Wed, 12 Mar 2003

Watch out for your snoring children

Donya Betancourt, Pediatrician, drdonya@hotmail.com

Does your child snore? The fact of the matter is that 3 percent to 12 percent of preschool age children snore. And about 2 percent of the children that snore have obstructive sleep apnea syndrome (OSAS) which is increasingly being recognized as a leading cause for school and behavioral problems in children.

Why do children snore? Largely because the muscle tone in the tongue and throat are too relaxed, the tongue falls backwards into the airway or the throat muscles draw in from the sides into the airway. This can also happen during deep sleep.

Children with large tonsils and adenoids often snore due to excessive bulkiness of throat tissue. Another possibility is obstructed nasal airways such as a stuffy or blocked nose, which requires extra effort to pull air through. So, snoring often occurs only during a cold or sinus infection.

Also, deformities of the nose or nasal septum, such as a deviated septum (a deformity of the wall that separates one nostril from the other) can cause such an obstruction. Remember, snoring means obstructed breathing, and obstruction can be serious. It's not funny. Typically the person who snores causes others sleepless nights but medically speaking it disturbs sleeping patterns and causes sleep deprivation, long-term health problems, including obstructive sleep apnea.

What is Obstructive Sleep Apnea? When loud snoring is interrupted by frequent episodes of totally obstructed breathing, it is known as obstructive sleep apnea.

Serious episodes last more than ten seconds each and occur more than seven times per hour. Apnea patients may experience 30 to 300 such events per night. These episodes can reduce blood oxygen levels, causing the heart to pump harder.

How do you know if your child is just a normal snorer or if he has obstructive sleep apnea? Children with OSAS usually have disrupted sleep with short pauses, snorts, or gasps in their sleep. Children with OSAS may also have behavioral problems, a short attention span and problems at school.

Other signs or symptoms might include: large tonsils and/or adenoids with frequent mouth breathing, hyponasal speech and nasal obstruction, poor weight gain, being overweight and high blood pressure. Testing can be done if it is suspected that your child has OSAS, including an overnight sleep study (nocturnal polysomnography).

Other testing may include audiotaping or videotaping your child's sleep, although you would likely need a specialist to interpret the tapes, use of overnight pulse oximetry to measure oxygen levels while he sleeps, or just performing a sleep study during a day time nap.

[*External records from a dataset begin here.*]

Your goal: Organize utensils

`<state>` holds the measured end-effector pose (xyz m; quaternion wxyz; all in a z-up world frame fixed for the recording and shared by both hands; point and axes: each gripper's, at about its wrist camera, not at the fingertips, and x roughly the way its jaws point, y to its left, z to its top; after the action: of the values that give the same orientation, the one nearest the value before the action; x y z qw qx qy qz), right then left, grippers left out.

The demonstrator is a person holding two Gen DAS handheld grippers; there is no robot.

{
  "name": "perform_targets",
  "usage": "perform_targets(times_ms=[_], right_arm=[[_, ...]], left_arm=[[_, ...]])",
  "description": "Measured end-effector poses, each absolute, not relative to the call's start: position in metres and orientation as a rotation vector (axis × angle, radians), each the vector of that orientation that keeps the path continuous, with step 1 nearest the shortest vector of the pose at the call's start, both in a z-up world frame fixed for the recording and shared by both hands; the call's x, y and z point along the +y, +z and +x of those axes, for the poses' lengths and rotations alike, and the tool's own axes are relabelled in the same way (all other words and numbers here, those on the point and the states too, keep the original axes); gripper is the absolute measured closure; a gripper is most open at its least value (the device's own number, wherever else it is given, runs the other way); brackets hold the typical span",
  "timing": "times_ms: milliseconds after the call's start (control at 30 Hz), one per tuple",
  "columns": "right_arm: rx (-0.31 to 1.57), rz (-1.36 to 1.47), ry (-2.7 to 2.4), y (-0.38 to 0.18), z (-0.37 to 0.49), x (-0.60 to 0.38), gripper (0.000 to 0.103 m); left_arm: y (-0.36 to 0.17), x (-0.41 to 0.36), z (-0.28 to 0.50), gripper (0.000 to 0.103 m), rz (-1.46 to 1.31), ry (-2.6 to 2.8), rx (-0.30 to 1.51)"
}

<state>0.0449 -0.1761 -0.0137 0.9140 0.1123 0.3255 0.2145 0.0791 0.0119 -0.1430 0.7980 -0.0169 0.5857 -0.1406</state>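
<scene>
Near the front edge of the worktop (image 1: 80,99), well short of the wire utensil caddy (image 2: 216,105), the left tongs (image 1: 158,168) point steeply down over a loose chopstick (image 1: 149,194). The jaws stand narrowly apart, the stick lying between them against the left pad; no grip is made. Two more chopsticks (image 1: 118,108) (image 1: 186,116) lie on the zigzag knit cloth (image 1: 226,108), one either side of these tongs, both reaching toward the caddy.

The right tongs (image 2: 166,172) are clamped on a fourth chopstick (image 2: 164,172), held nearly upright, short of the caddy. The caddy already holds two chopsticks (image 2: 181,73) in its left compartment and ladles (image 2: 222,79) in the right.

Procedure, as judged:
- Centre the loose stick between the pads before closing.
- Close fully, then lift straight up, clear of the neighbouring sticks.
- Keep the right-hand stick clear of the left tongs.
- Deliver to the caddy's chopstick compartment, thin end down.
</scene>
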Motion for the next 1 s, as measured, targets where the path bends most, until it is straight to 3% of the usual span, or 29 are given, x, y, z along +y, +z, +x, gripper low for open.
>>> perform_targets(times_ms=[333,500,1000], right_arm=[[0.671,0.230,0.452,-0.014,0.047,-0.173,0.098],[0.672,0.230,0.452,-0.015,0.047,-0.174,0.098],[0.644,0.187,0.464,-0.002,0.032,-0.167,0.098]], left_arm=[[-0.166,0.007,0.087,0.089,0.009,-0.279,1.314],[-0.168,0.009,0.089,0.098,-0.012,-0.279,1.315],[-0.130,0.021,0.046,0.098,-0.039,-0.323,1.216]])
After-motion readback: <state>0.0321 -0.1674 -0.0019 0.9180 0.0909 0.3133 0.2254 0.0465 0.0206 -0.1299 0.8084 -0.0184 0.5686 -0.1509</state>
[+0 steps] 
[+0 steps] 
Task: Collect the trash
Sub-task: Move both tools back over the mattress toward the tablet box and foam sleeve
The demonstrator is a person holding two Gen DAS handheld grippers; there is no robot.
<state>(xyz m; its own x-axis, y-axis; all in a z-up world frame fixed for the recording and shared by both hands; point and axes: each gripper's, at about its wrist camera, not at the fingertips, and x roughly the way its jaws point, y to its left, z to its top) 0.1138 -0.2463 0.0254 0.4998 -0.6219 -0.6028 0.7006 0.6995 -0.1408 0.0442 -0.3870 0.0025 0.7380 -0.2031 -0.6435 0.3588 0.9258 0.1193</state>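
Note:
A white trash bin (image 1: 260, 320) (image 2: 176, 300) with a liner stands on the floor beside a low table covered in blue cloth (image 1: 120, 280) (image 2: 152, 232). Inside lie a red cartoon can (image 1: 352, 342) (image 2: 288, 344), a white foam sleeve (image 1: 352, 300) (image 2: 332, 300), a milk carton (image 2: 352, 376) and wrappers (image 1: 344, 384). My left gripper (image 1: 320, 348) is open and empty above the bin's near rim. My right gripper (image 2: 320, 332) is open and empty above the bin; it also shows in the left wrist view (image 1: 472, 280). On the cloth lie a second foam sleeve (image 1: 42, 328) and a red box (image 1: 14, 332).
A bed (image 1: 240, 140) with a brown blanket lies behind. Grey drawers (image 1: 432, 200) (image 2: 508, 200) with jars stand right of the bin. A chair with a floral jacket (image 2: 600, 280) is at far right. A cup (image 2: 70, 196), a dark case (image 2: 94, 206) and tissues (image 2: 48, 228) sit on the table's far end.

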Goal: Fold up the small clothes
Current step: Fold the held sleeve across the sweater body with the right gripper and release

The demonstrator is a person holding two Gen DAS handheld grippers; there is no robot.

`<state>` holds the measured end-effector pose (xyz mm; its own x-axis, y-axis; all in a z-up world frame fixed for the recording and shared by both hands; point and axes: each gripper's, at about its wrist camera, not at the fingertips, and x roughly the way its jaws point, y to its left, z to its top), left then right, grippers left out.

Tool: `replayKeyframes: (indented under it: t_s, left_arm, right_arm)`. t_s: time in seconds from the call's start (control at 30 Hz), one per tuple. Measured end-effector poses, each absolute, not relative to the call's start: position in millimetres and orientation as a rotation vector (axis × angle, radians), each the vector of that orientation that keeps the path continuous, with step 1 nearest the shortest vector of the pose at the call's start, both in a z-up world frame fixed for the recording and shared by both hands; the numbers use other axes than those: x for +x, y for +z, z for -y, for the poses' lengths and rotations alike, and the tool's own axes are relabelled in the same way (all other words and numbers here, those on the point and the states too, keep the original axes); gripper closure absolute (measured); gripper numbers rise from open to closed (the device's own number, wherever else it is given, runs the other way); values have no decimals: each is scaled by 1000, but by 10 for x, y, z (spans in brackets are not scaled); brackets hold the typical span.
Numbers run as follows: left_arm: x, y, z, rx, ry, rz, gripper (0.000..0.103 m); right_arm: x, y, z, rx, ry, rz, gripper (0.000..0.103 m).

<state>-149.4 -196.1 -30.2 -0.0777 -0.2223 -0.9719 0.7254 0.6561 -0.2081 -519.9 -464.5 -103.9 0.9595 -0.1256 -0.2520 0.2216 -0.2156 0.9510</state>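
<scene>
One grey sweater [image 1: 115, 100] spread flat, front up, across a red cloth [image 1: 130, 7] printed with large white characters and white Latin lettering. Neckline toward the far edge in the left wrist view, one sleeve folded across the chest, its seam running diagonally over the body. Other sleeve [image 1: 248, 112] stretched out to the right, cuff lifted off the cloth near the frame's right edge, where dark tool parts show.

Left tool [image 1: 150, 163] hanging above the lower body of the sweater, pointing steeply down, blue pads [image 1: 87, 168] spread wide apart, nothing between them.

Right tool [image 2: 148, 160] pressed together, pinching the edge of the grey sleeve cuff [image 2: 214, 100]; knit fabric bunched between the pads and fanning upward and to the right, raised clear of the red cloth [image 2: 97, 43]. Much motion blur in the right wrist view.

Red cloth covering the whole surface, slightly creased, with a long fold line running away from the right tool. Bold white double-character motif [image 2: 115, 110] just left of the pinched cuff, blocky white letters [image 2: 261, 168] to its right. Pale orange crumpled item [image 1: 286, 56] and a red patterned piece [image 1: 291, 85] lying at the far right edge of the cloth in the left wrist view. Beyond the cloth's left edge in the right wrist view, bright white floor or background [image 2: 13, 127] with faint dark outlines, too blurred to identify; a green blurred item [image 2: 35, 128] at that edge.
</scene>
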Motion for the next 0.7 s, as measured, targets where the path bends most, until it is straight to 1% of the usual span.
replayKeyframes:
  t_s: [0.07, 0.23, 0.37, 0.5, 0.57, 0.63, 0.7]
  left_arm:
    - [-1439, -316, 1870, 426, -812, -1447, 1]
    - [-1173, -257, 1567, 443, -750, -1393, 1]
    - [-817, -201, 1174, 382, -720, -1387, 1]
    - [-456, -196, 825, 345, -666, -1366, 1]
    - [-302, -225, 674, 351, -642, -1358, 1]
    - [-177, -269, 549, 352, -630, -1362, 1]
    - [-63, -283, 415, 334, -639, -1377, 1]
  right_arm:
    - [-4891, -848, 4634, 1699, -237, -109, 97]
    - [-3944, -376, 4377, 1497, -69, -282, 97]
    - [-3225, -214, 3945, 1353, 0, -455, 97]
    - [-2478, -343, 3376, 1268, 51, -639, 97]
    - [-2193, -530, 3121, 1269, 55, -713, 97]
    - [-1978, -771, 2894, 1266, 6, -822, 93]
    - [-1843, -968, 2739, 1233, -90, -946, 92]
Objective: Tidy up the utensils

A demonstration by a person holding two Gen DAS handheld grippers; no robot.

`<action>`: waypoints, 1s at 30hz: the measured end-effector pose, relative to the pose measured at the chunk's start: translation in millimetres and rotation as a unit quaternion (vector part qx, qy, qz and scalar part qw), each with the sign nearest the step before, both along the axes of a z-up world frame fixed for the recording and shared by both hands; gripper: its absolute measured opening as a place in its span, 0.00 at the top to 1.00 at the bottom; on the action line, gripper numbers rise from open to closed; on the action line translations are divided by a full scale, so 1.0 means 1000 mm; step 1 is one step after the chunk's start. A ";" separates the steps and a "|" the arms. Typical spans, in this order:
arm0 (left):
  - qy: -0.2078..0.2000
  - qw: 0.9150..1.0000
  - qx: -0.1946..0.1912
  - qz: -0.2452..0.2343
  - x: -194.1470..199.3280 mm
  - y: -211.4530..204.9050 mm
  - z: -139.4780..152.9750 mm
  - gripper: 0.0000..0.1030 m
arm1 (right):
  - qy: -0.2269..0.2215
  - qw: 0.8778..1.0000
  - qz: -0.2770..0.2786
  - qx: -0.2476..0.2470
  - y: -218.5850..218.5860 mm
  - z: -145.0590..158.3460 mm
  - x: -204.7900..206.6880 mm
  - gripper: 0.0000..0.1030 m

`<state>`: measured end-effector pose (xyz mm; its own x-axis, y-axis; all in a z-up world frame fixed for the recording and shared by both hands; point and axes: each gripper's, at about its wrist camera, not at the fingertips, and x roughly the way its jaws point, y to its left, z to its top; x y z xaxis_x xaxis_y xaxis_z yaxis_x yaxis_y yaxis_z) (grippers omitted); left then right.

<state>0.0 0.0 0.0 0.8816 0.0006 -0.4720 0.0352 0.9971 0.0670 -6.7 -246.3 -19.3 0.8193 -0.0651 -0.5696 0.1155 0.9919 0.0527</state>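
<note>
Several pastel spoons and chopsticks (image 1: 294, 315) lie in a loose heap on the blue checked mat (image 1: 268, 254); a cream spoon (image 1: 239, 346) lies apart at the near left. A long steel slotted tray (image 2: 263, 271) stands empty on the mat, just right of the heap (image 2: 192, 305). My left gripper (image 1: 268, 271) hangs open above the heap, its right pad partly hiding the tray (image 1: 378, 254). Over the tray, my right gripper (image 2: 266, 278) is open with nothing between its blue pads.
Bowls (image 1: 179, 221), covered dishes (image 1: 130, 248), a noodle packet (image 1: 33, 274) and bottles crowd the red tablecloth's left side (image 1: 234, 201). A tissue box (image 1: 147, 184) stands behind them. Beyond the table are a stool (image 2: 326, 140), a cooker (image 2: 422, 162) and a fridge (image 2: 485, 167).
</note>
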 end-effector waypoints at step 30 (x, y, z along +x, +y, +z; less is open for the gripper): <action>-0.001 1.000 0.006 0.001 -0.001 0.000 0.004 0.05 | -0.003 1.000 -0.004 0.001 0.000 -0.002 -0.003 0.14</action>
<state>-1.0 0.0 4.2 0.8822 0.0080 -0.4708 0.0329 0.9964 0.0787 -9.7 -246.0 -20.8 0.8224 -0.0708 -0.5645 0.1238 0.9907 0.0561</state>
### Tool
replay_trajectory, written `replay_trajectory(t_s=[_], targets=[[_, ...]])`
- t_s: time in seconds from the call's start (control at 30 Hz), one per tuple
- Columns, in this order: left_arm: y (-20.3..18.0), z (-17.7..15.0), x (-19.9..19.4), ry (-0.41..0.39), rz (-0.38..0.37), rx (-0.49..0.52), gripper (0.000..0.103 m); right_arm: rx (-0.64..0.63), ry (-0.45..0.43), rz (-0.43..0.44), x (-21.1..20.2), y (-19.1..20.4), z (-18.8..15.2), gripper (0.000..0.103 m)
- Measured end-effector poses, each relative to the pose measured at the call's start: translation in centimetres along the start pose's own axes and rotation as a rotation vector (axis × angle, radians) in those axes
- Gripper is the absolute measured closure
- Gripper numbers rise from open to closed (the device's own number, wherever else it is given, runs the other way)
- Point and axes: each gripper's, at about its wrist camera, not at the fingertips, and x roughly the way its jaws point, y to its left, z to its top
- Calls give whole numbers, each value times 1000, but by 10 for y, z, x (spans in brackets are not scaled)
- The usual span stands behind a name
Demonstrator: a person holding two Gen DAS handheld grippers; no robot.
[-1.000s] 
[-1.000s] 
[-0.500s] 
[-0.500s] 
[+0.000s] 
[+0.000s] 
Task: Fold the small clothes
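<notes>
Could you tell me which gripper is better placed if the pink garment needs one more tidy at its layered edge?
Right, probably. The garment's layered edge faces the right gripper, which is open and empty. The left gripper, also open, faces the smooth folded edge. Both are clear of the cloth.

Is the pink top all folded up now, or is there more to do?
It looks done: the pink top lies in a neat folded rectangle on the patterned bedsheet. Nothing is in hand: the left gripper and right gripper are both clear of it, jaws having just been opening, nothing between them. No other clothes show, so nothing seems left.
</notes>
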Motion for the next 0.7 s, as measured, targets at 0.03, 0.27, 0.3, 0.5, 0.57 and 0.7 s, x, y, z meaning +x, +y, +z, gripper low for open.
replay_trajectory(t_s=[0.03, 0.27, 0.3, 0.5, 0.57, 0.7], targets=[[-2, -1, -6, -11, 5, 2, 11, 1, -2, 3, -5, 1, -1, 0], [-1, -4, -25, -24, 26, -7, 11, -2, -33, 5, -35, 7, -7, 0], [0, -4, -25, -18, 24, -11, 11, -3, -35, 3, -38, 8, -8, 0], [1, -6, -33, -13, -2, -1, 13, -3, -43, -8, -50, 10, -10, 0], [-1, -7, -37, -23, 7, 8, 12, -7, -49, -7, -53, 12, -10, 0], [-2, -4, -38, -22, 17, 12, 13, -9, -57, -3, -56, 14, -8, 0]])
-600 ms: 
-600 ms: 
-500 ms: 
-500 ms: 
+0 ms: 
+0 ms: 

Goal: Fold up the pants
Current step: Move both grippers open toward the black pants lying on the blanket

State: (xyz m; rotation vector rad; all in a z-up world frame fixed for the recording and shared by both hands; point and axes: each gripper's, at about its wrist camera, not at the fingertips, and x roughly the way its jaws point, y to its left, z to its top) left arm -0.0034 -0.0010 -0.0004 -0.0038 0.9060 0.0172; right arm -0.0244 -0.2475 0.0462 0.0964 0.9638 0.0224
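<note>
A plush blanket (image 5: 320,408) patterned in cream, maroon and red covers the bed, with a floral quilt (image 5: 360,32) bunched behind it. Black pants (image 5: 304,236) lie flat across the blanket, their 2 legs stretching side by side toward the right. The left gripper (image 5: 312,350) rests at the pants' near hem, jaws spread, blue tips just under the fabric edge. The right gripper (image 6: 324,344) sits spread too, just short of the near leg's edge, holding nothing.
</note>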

Once it is determined that your child has obstructive sleep apnea syndrome, it will be time to discuss treatment options, which usually include removing enlarged adenoids and tonsils (adenotonsillectomy). Other treatments might include treating a child's allergies and helping overweight children lose weight. Another treatment option is to have the patient sleep every night with a nasal mask that delivers air pressure into the throat; this is called continuous positive airway pressure or CPAP.

Doctors that specialize in treating children with OSAS include pediatric otolaryngologists (ear, nose and throat specialist or ENT), pulmonologists (a specialist in lung problems), or a neurologist who may be the first to recognize the problem because of the hyperactivity, inattentiveness, aggressive behavior, irritability, and mood swings associated with pediatric OSA.

Remember to be especially suspicious that your child may have OSA if he regularly snores and has apnea, daytime sleepiness, and/or school and behavioral problems. A chronically snoring child should be examined for problems with his or her tonsils and adenoids. A tonsillectomy and adenoidectomy may be required to return the child to full health.

The fact is; not everyone who snores has sleep apnea and not everyone who has untreated sleep apnea snores but snoring is a common symptom of sleep apnea.

Before undergoing surgery for snoring, it is wise to consider if sleep apnea is present. Untreated sleep apnea can be harmful to your health, and eliminating the snoring does not necessarily eliminate the apneas.